Rollback Netcode and Phantom Hits

If your game uses rollback netcode (GGPO-style), hitbox mismatches gain an entirely new failure mode. During a rollback, the engine re-simulates several frames to correct a misprediction. If your hitbox activation logic accumulates state — for example, a flag that says “this hitbox already connected, don’t check again” — and that flag isn’t properly saved and restored during rollback, you get phantom hits (hits that register twice) or phantom misses (hits that should register but get skipped because the flag was stale).

The fix is strict: every piece of state that affects hitbox resolution must be included in your rollback snapshot. This includes the active-frame counter, the “already hit” set, and the hitbox positions. No exceptions. If you have to choose between correctness and a smaller snapshot, choose correctness.

“The scariest hitbox bugs are the ones that only appear online. You can’t reproduce them locally because the rollback path never triggers in single-player. You need a replay system that captures the rollback sequence, not just the final result.”

Capsule vs Mesh Collision Trade-offs

Many teams start with mesh-accurate collision shapes because they “look right” in the editor.
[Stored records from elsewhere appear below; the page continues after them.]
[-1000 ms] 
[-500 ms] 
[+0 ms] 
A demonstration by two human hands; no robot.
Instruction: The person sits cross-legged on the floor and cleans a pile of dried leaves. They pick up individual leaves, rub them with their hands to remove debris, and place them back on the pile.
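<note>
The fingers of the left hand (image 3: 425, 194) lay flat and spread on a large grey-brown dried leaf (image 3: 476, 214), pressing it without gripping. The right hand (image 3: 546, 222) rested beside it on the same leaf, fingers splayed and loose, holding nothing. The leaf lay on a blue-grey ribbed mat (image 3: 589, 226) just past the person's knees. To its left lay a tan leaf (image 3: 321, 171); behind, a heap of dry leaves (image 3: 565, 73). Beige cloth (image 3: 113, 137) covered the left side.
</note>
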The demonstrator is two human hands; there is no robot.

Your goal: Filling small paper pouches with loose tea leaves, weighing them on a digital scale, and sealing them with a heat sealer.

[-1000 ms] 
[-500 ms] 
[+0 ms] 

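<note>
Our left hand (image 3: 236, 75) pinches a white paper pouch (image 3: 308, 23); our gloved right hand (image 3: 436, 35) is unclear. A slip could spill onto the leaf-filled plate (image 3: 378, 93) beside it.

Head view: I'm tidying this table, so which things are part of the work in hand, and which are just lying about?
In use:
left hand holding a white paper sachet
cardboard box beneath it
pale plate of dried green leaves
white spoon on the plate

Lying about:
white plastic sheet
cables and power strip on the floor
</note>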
This is almost always a mistake for gameplay hitboxes. Mesh colliders are expensive, unpredictable at edges, and introduce floating-point inconsistencies that vary across platforms. A capsule collider that approximates the limb is faster, cheaper to serialize for rollback, and easier to debug visually.

Reserve mesh colliders for environmental interactions where accuracy matters (a player standing on a ledge). For combat hitboxes, use capsules or boxes. Two capsules per arm, two per leg, one for the torso, one for the head — twelve primitives total give you plenty of resolution for a fighting game without the performance and determinism headaches of meshes.
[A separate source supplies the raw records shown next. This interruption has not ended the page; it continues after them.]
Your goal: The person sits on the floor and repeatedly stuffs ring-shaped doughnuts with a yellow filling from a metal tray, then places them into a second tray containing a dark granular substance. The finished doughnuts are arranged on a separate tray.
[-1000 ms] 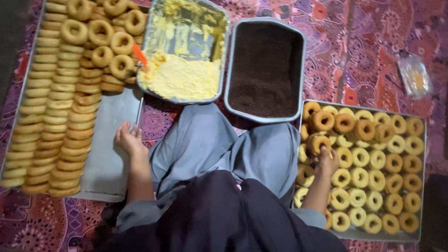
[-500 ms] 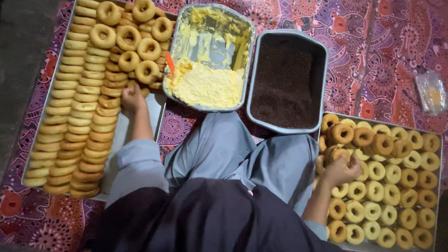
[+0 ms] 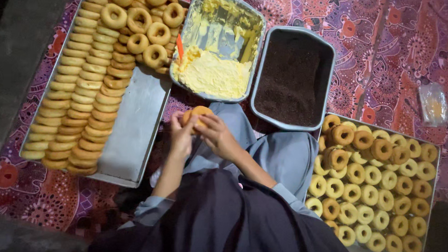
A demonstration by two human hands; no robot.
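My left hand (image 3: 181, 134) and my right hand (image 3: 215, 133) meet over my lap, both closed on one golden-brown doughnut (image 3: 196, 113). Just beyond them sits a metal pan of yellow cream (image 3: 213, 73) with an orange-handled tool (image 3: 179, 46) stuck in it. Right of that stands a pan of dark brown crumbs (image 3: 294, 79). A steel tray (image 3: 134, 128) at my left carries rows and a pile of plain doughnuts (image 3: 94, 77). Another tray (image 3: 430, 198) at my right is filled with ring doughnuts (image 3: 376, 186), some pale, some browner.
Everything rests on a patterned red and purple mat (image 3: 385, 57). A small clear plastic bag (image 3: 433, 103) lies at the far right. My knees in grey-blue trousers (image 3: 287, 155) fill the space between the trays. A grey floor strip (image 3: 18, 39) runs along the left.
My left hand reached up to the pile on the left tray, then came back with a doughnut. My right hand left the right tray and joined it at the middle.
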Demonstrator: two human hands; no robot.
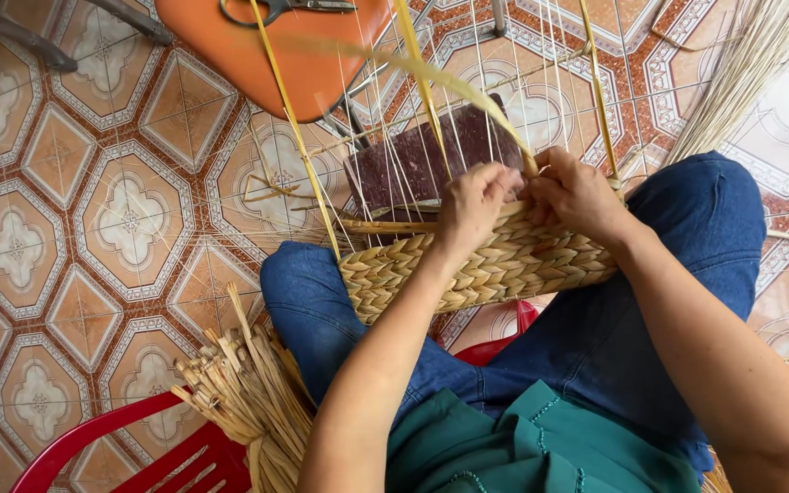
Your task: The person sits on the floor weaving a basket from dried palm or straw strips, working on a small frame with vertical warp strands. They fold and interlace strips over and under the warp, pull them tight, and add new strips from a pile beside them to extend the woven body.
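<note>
A half-woven straw basket (486, 269) rests across my knees, its braided wall facing me and thin upright strands rising from its rim. My left hand (474, 208) grips the top edge of the weave, fingers curled over it. Beside it, my right hand (575, 194) pinches a flat yellow straw strip (468, 87) at the rim, where the strip bends away upward. A dark maroon block (422, 164) sits inside the basket behind the strands.
An orange stool (267, 55) with scissors (289, 7) on it stands ahead on the patterned tile floor (93, 210). A bundle of cut straw (248, 393) lies on a red plastic chair (93, 447) at my left. Loose straw stalks (741, 73) fan out at the upper right.
</note>
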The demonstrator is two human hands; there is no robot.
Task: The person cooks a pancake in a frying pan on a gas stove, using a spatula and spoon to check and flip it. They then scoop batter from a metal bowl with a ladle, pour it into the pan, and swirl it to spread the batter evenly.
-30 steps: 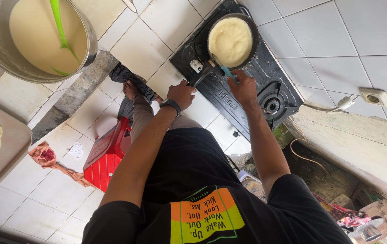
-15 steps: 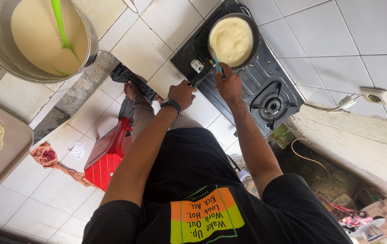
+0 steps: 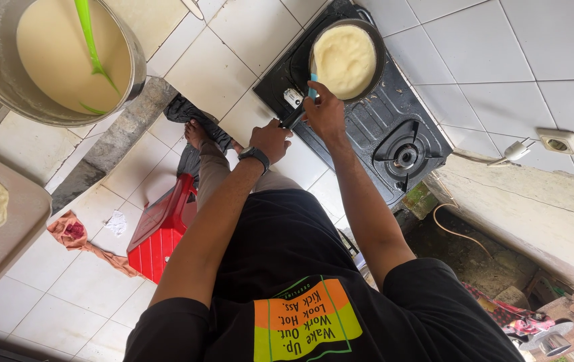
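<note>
Head view: frying pan [image 3: 346, 60] with pale batter on black stove [image 3: 394, 127]
Left hand [image 3: 271, 139]: closed round pan handle, which runs back toward the person
Right hand [image 3: 325, 112]: nearer the pan; grips teal spatula [image 3: 312, 88] at its rim

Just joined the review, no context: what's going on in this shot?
A person sits over a black two-burner stove on the tiled floor. The left hand grips the handle of a small pan filled with a pale, round pancake. The right hand holds a blue tool at the pan's rim. A large pot of batter with a green ladle stands nearby.
</note>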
When transitioning from mesh to primitive colliders, compare hit-registration rates in automated tests. Record 1,000 attack interactions with the old mesh colliders, then replay the same inputs with the new primitives. If the hit rate changes by more than two percent, adjust the primitive sizes until you match.

Structured Logging for Collision Events

Every hitbox overlap test should produce a structured log entry: attacker ID, defender ID, frame number, hitbox world position, hurtbox world position, overlap result (hit, miss, blocked), and the distance between centers. Ship these logs to your bug tracker as metadata so that when a player reports “my attack went through the enemy,” you can look up the exact frame data instead of guessing.

In Bugnet, attach this data as custom fields on the bug report. A triage engineer can filter by “hitbox miss” events, sort by distance, and immediately identify whether the issue is a timing problem (small distance, wrong frame) or a spatial problem (large distance, animation offset).

Related Issues

For physics-related desync in multiplayer contexts, see How to Set Up Structured Logging for Multiplayer Games. If your hitbox bugs surface as crashes instead of gameplay issues, check Common Game Crashes and How to Prevent Them.

If a player says “that hit should have landed,” your debug data should prove or disprove it in under a minute.